I do not see any flowery language in the article. Eliezer is, as he often does, making subtle points about rational thinking, knowledge and basic probability analysis. These topics require precision. Unfortunately, being precise sometimes means using a lot of words to make sure you've covered all cases.


Well, I'm going to approach this from the political angle instead of the scientific angle, because I have my doubts about the accuracy of modern climate models. The Earth is really complex, and while single float thermodynamics equations recalculated on a grid map of the world are probably pretty close to reality, I have yet to see any reason why a few degrees error per century is unthinkable for these computer models.

That said, I have seen two political motions within AGW. One, to motivate people to consume less, to accept a reduction in their standard of living. Two, to motivate people to confront and resolve an issue in a sensible way with modern technologies. The latter actually makes sense, AGW or not, unless you really do like breathing exhaust fumes; unfortunately the former seems more common, and less acceptable.


> One, to motivate people to consume less, to accept a reduction in their standard of living.

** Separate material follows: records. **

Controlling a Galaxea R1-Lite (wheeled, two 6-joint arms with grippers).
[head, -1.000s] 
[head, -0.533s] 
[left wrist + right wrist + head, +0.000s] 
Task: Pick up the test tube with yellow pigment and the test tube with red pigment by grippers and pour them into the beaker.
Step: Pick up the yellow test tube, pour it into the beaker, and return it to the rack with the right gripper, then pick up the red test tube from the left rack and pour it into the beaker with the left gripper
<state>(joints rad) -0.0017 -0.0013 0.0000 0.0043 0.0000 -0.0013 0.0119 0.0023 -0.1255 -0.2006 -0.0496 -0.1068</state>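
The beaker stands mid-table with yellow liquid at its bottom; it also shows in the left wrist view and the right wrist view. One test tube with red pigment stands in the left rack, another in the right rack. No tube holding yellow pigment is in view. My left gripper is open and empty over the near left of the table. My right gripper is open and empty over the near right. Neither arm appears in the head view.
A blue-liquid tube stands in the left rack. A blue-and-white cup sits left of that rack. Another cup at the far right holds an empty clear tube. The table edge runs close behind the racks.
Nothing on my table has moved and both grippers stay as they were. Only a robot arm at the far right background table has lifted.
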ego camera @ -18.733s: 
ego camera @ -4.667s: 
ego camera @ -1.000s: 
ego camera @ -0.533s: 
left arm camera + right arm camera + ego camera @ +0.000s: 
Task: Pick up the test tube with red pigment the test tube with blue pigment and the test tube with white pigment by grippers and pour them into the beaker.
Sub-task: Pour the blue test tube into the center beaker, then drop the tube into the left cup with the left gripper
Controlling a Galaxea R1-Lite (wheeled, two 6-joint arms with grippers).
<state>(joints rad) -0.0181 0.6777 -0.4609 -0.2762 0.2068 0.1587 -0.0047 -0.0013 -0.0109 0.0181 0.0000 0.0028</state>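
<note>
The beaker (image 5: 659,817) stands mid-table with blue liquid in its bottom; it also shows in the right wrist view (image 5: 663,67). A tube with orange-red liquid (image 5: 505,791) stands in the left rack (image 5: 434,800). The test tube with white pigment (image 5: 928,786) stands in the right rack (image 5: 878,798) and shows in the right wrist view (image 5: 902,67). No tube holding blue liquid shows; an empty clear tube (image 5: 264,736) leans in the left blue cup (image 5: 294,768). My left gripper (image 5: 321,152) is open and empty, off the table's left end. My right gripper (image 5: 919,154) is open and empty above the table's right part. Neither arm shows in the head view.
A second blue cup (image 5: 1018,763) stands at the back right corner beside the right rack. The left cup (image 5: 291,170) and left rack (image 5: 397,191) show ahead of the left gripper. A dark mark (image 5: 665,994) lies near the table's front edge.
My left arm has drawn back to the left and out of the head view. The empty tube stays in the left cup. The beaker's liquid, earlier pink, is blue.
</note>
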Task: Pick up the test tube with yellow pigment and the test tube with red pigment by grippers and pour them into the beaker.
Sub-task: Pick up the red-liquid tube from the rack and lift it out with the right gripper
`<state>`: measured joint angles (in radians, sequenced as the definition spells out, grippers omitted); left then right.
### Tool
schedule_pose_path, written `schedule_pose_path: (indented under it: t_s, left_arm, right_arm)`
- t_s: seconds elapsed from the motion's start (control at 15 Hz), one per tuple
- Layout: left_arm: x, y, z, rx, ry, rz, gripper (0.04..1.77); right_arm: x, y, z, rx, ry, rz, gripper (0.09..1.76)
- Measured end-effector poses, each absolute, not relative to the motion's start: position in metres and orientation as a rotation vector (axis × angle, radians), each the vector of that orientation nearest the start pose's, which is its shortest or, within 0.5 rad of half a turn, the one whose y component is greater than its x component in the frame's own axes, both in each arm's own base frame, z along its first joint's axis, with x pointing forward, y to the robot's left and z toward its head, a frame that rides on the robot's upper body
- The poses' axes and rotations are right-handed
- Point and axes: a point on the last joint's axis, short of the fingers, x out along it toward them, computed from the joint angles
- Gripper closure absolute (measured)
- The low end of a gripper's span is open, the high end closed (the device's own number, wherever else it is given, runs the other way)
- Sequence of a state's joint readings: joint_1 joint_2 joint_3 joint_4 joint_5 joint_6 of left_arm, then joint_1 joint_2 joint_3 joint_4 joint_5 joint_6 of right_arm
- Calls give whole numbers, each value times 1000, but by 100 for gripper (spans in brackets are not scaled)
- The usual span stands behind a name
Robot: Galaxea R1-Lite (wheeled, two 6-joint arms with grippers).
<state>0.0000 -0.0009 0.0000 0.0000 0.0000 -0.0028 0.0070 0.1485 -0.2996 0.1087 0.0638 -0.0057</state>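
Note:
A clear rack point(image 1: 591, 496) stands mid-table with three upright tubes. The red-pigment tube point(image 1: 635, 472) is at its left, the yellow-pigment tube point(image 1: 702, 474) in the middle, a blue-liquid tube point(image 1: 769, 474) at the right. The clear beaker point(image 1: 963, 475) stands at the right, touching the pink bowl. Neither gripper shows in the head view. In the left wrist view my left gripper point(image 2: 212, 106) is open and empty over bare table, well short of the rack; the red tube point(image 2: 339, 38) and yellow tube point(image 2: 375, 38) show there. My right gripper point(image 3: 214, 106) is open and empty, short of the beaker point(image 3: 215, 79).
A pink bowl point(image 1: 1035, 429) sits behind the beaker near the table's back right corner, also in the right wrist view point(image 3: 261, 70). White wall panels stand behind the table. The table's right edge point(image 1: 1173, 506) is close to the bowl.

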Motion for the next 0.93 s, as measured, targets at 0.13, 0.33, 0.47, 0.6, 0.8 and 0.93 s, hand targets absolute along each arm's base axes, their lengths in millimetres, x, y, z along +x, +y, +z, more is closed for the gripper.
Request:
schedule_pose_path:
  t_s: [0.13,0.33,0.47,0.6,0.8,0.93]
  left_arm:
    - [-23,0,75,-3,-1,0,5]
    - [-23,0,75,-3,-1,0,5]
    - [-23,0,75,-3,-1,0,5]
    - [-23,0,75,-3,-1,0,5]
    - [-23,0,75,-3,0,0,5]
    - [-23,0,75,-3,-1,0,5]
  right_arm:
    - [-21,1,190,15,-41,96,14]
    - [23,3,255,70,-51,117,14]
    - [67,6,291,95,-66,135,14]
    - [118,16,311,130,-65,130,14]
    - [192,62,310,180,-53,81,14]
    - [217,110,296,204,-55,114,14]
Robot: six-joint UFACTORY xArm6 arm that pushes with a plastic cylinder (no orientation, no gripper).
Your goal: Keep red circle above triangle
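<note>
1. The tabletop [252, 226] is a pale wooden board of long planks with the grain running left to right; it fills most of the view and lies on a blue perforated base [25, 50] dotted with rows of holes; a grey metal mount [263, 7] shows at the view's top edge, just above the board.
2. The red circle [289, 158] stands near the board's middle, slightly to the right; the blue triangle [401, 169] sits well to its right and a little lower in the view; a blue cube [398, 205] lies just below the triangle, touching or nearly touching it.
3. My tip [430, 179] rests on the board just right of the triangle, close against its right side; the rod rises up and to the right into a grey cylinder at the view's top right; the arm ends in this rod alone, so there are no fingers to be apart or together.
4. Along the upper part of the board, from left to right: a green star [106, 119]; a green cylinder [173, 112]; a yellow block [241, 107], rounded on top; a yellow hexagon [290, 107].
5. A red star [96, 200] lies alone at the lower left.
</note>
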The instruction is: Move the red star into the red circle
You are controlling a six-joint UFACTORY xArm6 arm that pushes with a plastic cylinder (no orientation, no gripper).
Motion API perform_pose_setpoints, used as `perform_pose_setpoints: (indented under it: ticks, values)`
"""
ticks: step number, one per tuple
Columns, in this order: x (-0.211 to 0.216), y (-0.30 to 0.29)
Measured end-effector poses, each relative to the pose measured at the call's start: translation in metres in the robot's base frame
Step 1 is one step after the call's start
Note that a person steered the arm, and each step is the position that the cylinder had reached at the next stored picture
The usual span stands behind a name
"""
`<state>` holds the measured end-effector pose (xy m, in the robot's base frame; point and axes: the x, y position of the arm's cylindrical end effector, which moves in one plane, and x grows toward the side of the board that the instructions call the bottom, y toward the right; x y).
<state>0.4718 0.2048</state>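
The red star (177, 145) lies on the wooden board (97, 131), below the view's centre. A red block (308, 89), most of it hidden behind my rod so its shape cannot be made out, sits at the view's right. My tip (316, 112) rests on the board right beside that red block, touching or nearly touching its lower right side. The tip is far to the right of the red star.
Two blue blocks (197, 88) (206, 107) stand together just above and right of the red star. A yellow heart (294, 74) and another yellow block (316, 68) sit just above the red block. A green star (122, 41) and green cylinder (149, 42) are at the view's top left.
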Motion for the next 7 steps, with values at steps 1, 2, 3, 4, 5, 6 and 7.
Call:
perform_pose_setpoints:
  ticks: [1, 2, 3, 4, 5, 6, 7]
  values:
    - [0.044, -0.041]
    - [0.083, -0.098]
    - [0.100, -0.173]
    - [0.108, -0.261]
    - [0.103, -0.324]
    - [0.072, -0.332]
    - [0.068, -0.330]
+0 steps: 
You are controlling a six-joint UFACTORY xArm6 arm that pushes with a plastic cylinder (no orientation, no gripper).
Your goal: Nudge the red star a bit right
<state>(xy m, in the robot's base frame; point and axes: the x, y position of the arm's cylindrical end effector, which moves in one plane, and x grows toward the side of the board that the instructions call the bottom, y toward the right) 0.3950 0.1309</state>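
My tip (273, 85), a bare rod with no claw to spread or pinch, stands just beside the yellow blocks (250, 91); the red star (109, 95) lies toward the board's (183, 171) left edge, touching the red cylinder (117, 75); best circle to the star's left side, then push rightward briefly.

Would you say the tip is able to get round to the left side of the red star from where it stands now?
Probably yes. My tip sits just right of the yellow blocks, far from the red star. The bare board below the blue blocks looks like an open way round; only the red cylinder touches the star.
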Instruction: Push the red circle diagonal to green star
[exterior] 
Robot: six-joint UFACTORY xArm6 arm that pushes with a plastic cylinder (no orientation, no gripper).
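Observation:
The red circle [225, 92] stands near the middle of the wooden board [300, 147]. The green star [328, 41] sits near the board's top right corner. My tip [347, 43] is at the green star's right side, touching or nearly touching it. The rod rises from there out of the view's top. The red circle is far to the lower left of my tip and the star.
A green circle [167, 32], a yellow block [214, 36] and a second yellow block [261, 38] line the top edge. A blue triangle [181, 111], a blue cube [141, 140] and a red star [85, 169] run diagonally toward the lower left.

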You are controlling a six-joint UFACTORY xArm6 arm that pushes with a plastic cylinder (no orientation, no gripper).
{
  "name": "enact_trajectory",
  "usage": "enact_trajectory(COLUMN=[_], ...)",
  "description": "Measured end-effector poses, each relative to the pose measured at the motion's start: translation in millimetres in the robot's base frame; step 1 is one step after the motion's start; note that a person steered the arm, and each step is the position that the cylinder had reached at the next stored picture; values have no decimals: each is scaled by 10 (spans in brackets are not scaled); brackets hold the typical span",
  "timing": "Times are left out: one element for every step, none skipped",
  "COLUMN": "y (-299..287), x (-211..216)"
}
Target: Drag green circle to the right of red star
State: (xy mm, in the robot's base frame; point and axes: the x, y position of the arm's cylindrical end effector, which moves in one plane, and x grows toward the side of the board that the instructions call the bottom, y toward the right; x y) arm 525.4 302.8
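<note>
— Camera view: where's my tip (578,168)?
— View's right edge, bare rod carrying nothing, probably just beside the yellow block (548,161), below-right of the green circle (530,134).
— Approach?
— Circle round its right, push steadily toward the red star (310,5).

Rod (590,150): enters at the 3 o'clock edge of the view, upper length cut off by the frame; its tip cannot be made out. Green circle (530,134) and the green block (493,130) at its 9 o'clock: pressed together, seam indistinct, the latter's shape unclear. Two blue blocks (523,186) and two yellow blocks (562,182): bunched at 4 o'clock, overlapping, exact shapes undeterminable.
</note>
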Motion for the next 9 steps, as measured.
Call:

While I agree with your point that some people do argue in favour of ACC for the reason you've given, I'd point out that consuming less doesn't mean a lower standard of living. For example, per capita oil consumption is lower now than it was during the 1970s, yet per capita GDP is a lot higher. So we're doing more with less.


I suppose I wasn't clear. A drop in raw material consumption is not a bad thing, as long as it is accompanied by an increase in material efficiency to match it.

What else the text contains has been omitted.